» **INFORMATION PROVIDED**

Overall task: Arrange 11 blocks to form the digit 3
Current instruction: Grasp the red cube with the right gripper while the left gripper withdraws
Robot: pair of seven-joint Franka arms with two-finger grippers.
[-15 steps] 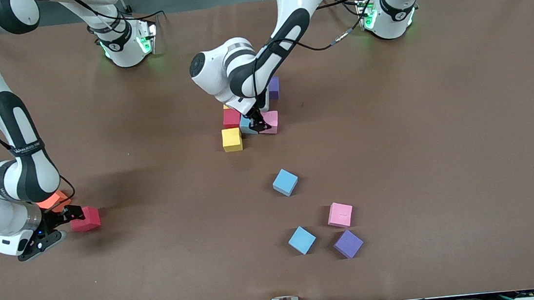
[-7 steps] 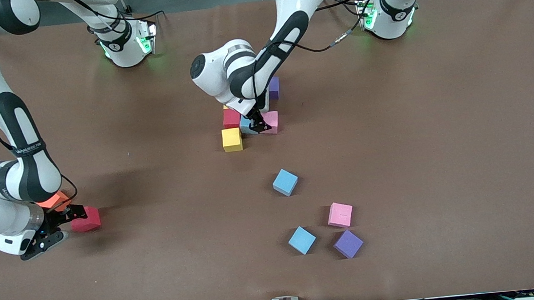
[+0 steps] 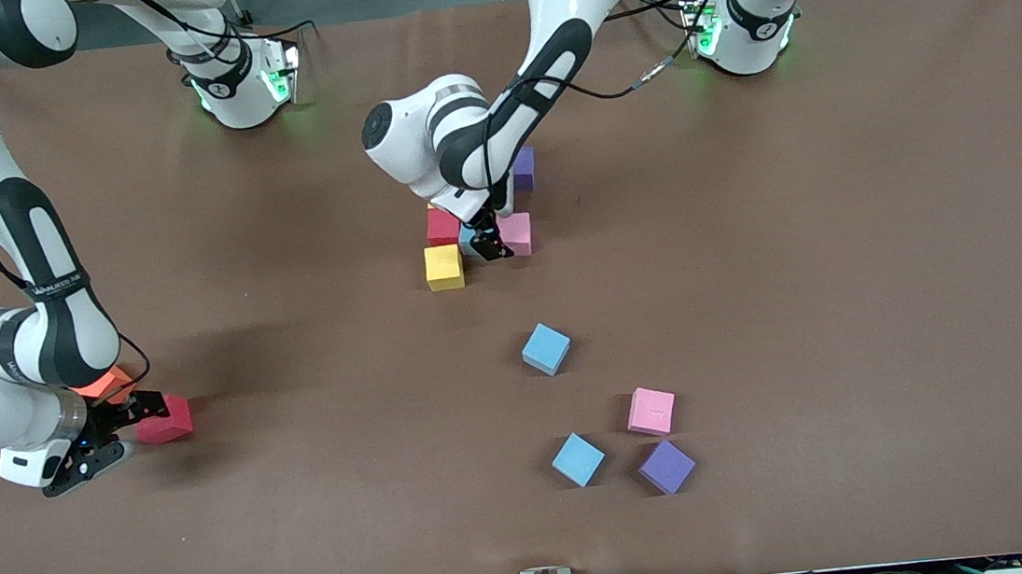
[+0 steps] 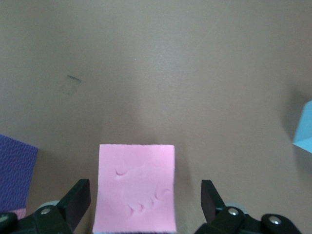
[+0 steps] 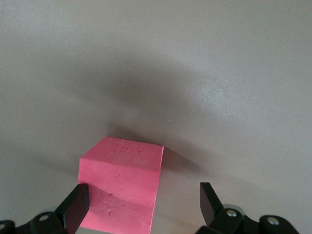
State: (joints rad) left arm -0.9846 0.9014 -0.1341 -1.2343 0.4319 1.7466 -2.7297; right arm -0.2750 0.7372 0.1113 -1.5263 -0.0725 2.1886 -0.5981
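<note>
A: I'm looking at a brown table [image 3: 849, 292]. My left gripper [image 3: 492, 244] is spread wide around the matte pink foam cube [image 4: 135, 187], untouching, in the cluster with the small red cube [image 3: 441, 226] and yellow cube [image 3: 443, 267].

B: My right gripper [image 3: 117, 428], fingers apart, straddles a red foam cube [image 5: 122, 192] beside the orange cube [image 3: 98, 383].

A tight cluster mid-tabletop holds a red block [image 3: 442, 226], a yellow block [image 3: 443, 267], a pink block [image 3: 516, 233] and a purple block [image 3: 524, 168]. Nearer the front camera, well apart, lie two light blue blocks [image 3: 546, 349], another pink block [image 3: 651, 410] and another purple block [image 3: 666, 466]. A lone red block [image 3: 166, 420] sits toward the right arm's end.
</note>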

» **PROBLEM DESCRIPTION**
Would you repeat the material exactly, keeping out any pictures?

» **ANSWER AREA**
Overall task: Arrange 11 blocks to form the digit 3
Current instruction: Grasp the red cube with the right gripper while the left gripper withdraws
Robot: pair of seven-joint Franka arms with two-finger grippers.
[-15 steps] 
[-7 steps] 
[+0 steps] 
[+0 steps] 
[+0 steps] 
State: (joints rad) left arm -0.9846 0.9014 -0.1341 -1.2343 0.4319 1.7466 -2.7297; right arm -0.2750 0.7372 0.1113 -1.5263 -0.0725 2.1886 -0.5981
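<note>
A: I'm looking at a brown table [image 3: 849, 292]. My left gripper [image 3: 492, 244] is spread wide around the matte pink foam cube [image 4: 135, 187], untouching, in the cluster with the small red cube [image 3: 441, 226] and yellow cube [image 3: 443, 267].

B: My right gripper [image 3: 117, 428], fingers apart, straddles a red foam cube [image 5: 122, 192] beside the orange cube [image 3: 98, 383].

A tight cluster mid-tabletop holds a red block [image 3: 442, 226], a yellow block [image 3: 443, 267], a pink block [image 3: 516, 233] and a purple block [image 3: 524, 168]. Nearer the front camera, well apart, lie two light blue blocks [image 3: 546, 349], another pink block [image 3: 651, 410] and another purple block [image 3: 666, 466]. A lone red block [image 3: 166, 420] sits toward the right arm's end.
</note>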

Above is the complete output.